* _WORK REQUEST_: In the answer, each line from the top of the material through the line that contains "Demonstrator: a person" is restated exactly. No picture is given again.

--- RECORDED DATA ---

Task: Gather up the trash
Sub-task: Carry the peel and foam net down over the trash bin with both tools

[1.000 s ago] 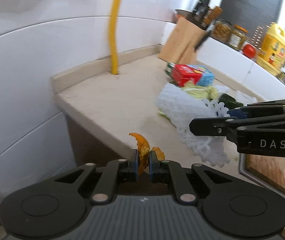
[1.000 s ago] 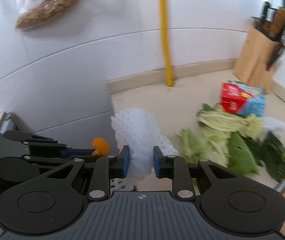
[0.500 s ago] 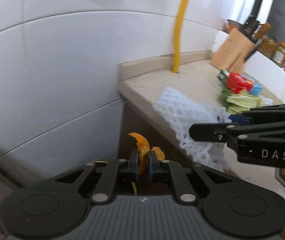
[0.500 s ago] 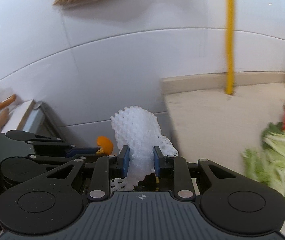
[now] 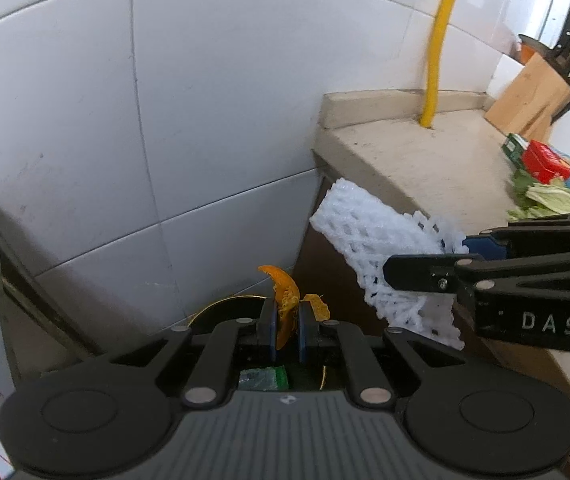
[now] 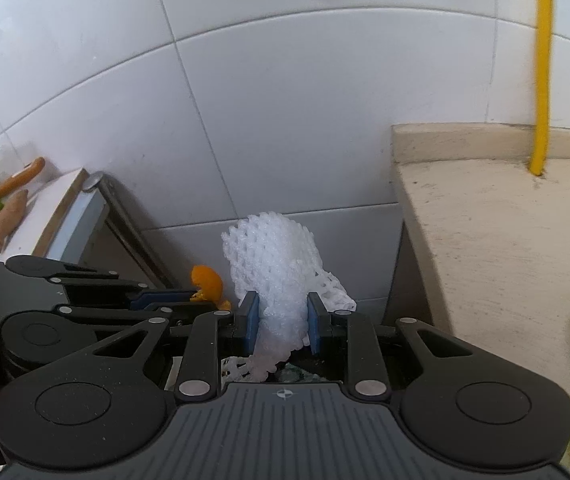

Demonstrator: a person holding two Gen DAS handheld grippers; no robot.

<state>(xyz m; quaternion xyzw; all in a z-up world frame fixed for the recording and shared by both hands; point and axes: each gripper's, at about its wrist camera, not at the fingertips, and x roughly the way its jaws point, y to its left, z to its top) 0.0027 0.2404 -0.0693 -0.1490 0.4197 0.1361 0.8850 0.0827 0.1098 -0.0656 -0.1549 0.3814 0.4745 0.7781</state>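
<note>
Between left gripper (image 5: 285, 330) pads, orange peel (image 5: 285, 300)

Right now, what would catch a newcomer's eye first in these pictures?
The white foam net pinched in the right claw, and the orange peel pinched in the left claw, both past the counter's edge. Behind, a yellow pipe runs up the white tiled wall.

A yellow pipe (image 5: 439, 40) runs up the white tiled wall (image 5: 205, 120) from the beige counter (image 5: 425, 156). A wooden knife block (image 5: 529, 100) stands at the far end, near a red carton (image 5: 545, 162) and lettuce leaves (image 5: 545, 200)
</note>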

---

* _EXPECTED ANSWER_:
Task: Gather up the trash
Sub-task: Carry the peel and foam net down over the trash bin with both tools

[1.000 s ago] 
[1.000 s ago] 
[0.500 s ago] 
[0.500 s ago] 
[now] 
[now] 

Demonstrator: a person holding two Gen DAS handheld grippers; no robot.

Nothing more is needed for this exercise.